Description of the task>
Those lines of the material below that fall between its first line and the line with "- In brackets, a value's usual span", both included, are to be repeated exactly.

Given data>
Segment Open
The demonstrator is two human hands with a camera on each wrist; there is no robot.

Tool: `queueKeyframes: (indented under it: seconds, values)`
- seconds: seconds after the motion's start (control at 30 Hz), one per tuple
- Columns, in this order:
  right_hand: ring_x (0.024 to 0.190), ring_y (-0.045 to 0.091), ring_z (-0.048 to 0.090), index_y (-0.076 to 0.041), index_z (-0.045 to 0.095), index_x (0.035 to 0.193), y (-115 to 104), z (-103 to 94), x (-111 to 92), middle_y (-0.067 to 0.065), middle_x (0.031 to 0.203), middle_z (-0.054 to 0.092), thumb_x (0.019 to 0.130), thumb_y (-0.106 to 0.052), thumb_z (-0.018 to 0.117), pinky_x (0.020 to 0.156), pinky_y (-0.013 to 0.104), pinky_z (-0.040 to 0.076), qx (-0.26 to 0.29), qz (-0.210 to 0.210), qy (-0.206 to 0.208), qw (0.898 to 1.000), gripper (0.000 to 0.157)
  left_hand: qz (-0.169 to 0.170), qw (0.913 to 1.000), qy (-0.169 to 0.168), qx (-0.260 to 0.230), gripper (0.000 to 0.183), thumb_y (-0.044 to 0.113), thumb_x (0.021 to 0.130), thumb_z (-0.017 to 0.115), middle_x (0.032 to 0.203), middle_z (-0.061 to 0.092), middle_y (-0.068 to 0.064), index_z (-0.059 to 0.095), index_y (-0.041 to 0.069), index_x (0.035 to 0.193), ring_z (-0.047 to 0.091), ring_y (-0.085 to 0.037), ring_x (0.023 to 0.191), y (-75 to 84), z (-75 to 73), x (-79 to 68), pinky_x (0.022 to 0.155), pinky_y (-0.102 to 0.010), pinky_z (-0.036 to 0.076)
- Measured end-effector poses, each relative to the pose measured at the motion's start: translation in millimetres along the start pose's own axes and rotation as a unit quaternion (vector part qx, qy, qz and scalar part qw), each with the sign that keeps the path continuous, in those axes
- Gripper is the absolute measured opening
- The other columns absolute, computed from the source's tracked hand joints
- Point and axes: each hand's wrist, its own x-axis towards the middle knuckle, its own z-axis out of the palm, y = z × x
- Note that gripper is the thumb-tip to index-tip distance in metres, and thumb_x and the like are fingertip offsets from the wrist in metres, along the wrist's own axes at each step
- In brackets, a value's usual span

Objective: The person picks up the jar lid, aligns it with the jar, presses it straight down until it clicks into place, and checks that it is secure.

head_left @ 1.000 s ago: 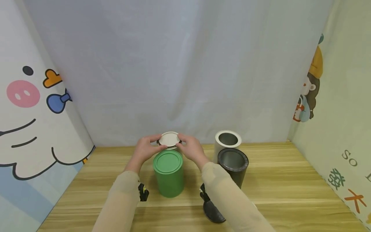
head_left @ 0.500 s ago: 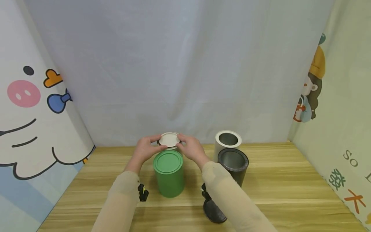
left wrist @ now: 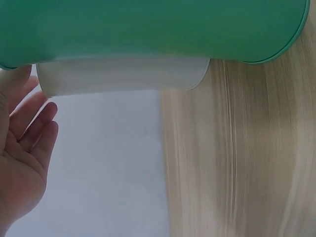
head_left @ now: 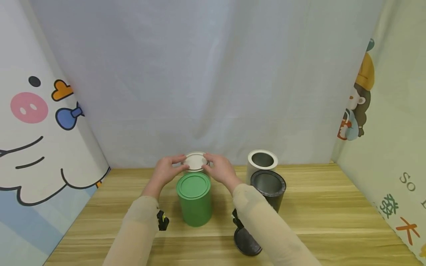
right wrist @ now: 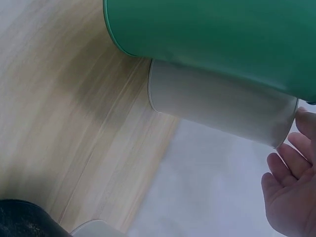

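Note:
In the head view a round white lid point(head_left: 195, 162) lies level on top of a white canister point(left wrist: 123, 76), which stands behind a green canister point(head_left: 195, 208). My left hand point(head_left: 165, 171) holds the lid's left edge with thumb in front and index finger behind. Mirroring it, my right hand point(head_left: 222, 170) holds the right edge. Both wrist views show the loosely bent lower fingers beside the white canister's upper end. The green canister has its green lid point(head_left: 193, 186) on and hides most of the white one from the head view.
To the right stand an open black canister point(head_left: 273, 202) and, behind it, an open white canister point(head_left: 251, 174). A black disc-shaped lid point(head_left: 247, 242) lies near the front, partly under my right sleeve. A pale curtain point(head_left: 213, 92) hangs behind the wooden table point(head_left: 319, 207).
The white lid has sunk slightly at its front edge, and the dark gap under it no longer shows. Both hands stay at its edges; the canisters have not moved.

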Motion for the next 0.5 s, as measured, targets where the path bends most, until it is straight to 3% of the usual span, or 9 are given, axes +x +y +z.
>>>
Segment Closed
Answer to this exercise>
The demonstrator is two human hands with a camera on each wrist; there is no robot.

Tool: `queueKeyframes: (indented under it: seconds, values)`
- seconds: seconds after the motion's start (control at 30 Hz), one per tuple
- Columns, in this order:
  right_hand: ring_x (0.024 to 0.190), ring_y (-0.045 to 0.091), ring_z (-0.048 to 0.090), index_y (-0.076 to 0.041), index_z (-0.045 to 0.095), index_x (0.035 to 0.193), y (-115 to 104), z (-103 to 94), x (-111 to 92), middle_y (-0.067 to 0.065), middle_x (0.031 to 0.203), middle_z (-0.054 to 0.092), thumb_x (0.019 to 0.130), thumb_y (-0.106 to 0.052), thumb_z (-0.018 to 0.117), pinky_x (0.020 to 0.156), pinky_y (-0.013 to 0.104), pinky_z (-0.040 to 0.076), qx (-0.26 to 0.29), qz (-0.210 to 0.210), qy (-0.206 to 0.208), qw (0.898 to 1.000), gripper (0.000 to 0.157)
  left_hand: qz (-0.169 to 0.170), qw (0.913 to 1.000), qy (-0.169 to 0.168), qx (-0.260 to 0.230), gripper (0.000 to 0.183), thumb_y (-0.044 to 0.113), thumb_x (0.021 to 0.130), thumb_z (-0.017 to 0.115), middle_x (0.032 to 0.203), middle_z (-0.061 to 0.092), middle_y (-0.068 to 0.064), index_z (-0.059 to 0.095), index_y (-0.041 to 0.069), index_x (0.035 to 0.193), ring_z (-0.047 to 0.091), ring_y (-0.085 to 0.037), ring_x (0.023 to 0.191), y (-75 to 84), z (-75 to 73), x (-79 to 68), pinky_x (0.022 to 0.155), pinky_y (-0.102 to 0.010), pinky_z (-0.036 to 0.076)
- Measured end-effector poses, each relative to the pose measured at the motion's start: translation in millimetres along the start pose's own axes and rotation as a unit quaternion (vector part qx, qy, qz and scalar part qw), each with the sign that keeps the path continuous, in those axes
- Gripper is the absolute measured opening
- The other columns absolute, computed from the source's tracked hand joints
- Point and axes: each hand's wrist, its own x-axis towards the middle knuckle, its own z-axis out of the palm, y = z × x
- Note that gripper is the thumb-tip to index-tip distance in metres, and thumb_x and the like are fingertip offsets from the wrist in metres, along the wrist's own axes at each step
- In brackets, a value's usual span

This output is now complete.